Exp Dermatol. 2014;23(7):492-497.
(PubMed)
※Huh CH, Kwon OS, Park BS. “Efficacy of mesotherapy using epidermal growth factor for hair regrowth in androgenetic alopecia.”
J Eur Acad Dermatol Venereol. 2009;23(9):1000-1006.
(Wiley Online Library)
小規模試験でAGA患者の毛髪密度改善が示唆される一方、さらなる研究が必要との結論。
頭皮ケアに取り入れる際のポイント
EGF・KGF・FGFなどの成長因子を含む育毛美容液やエッセンス、またはクリニックでのメソセラピーが市販・提供されるケースがあります。しかし、それらの製品・施術が医薬品として公的に承認されているわけではない場合も多いため、購入時や利用時には下記の点を確認すると安心です。
- 製品情報の透明性: 成分の種類や濃度、製造プロセスの安全性などが公表されているか。
- 専門家への相談: 気になる副作用や効果の有無について、皮膚科・毛髪専門クリニックで意見をもらう。
- 生活習慣や既存治療の併用: ミノキシジルやフィナステリドなど、エビデンスのある治療法を並行して検討する。栄養・睡眠・ストレス対策も重要。
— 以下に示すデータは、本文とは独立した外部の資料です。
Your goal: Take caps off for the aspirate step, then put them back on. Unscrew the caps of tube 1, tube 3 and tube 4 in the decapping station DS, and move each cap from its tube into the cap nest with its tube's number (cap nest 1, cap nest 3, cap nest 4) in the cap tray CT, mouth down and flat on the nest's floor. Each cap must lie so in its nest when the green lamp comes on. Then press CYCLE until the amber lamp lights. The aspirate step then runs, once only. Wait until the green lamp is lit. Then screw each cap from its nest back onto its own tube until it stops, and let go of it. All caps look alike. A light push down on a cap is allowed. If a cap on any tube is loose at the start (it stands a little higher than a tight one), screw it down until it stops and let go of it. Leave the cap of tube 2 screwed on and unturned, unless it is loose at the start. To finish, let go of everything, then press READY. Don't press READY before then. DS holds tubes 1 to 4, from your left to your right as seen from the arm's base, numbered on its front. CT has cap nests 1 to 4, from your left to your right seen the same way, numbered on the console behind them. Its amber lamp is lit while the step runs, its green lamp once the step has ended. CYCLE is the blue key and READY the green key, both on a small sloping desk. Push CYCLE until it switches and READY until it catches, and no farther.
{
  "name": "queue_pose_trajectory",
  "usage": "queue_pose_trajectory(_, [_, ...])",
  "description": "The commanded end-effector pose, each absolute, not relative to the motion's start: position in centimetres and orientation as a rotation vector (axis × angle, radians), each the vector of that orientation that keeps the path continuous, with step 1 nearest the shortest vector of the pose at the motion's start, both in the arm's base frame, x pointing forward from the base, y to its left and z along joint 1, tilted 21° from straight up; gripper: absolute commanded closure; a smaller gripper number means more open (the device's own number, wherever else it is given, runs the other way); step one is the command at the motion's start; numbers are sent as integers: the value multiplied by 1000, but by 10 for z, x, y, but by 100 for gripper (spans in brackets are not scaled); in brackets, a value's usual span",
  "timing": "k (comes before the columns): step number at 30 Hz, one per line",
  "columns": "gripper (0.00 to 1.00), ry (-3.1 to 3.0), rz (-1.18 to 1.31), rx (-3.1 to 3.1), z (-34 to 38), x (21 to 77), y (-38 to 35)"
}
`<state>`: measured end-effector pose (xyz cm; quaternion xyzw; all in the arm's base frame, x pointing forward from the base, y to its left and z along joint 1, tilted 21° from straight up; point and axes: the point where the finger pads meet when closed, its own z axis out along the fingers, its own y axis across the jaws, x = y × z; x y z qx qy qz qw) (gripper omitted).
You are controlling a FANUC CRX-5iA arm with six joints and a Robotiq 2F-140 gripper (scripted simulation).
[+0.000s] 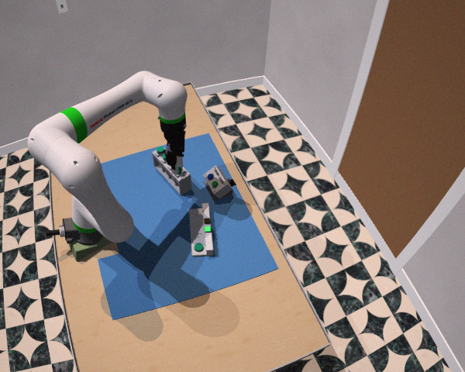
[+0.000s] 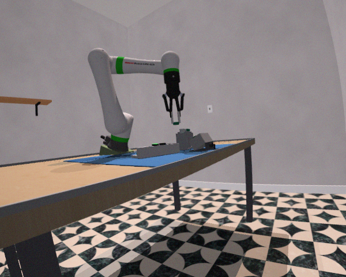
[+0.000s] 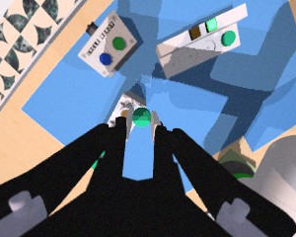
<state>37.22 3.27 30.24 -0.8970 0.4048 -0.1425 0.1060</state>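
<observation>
Looks like the recapping stage: green lamp (image 1: 207, 229) lit, one cap (image 1: 199, 246) left in the tray (image 1: 195, 218). The tool (image 2: 175, 122) is clamped on a green cap (image 3: 141, 118), hanging straight down above the tube rack (image 1: 183, 184). Next move: line up over the open tube, lower, screw on.

Table with mat

A wooden table (image 1: 264, 320) carries a blue mat (image 1: 240, 256) and the arm's green base (image 1: 80, 253). On the mat stand a tube rack (image 1: 183, 184), a key desk (image 1: 221, 191) and a cap tray (image 1: 195, 224).
</observation>
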Motion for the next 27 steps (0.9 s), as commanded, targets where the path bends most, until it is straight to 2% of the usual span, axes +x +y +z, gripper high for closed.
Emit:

- 無理のない期間設定: 髪はヘアサイクルで生え変わるため、短期間での急激な変化を期待しすぎず、数か月単位で経過を見る。
まとめ:今後の研究に期待
EGF・KGF・FGFなどの成長因子は、論文によって一定の育毛・頭皮ケアへの可能性が示唆されている一方、大規模な長期研究が十分に蓄積されているわけではありません。頭皮環境にポジティブな作用を及ぼすかもしれない一方で、濃度設定や使用方法を誤るとリスクを高める可能性も報告されています。
したがって、現時点では「補助的なアプローチ」と位置づけ、医師や専門家の助言を受けながら使うのが賢明でしょう。血行促進だけでなく、成長因子の力を借りて内側から頭皮を整える発想は、今後さらなる研究によって発展するかもしれません。最終的には自分の頭皮や生活習慣に合ったケアを総合的に組み合わせることが大切です。
※本記事は一部の学術論文や専門書を基に作成していますが、医学的アドバイスを目的としたものではありません。個別の治療やケアについては、必ず医療機関や専門家へご相談ください。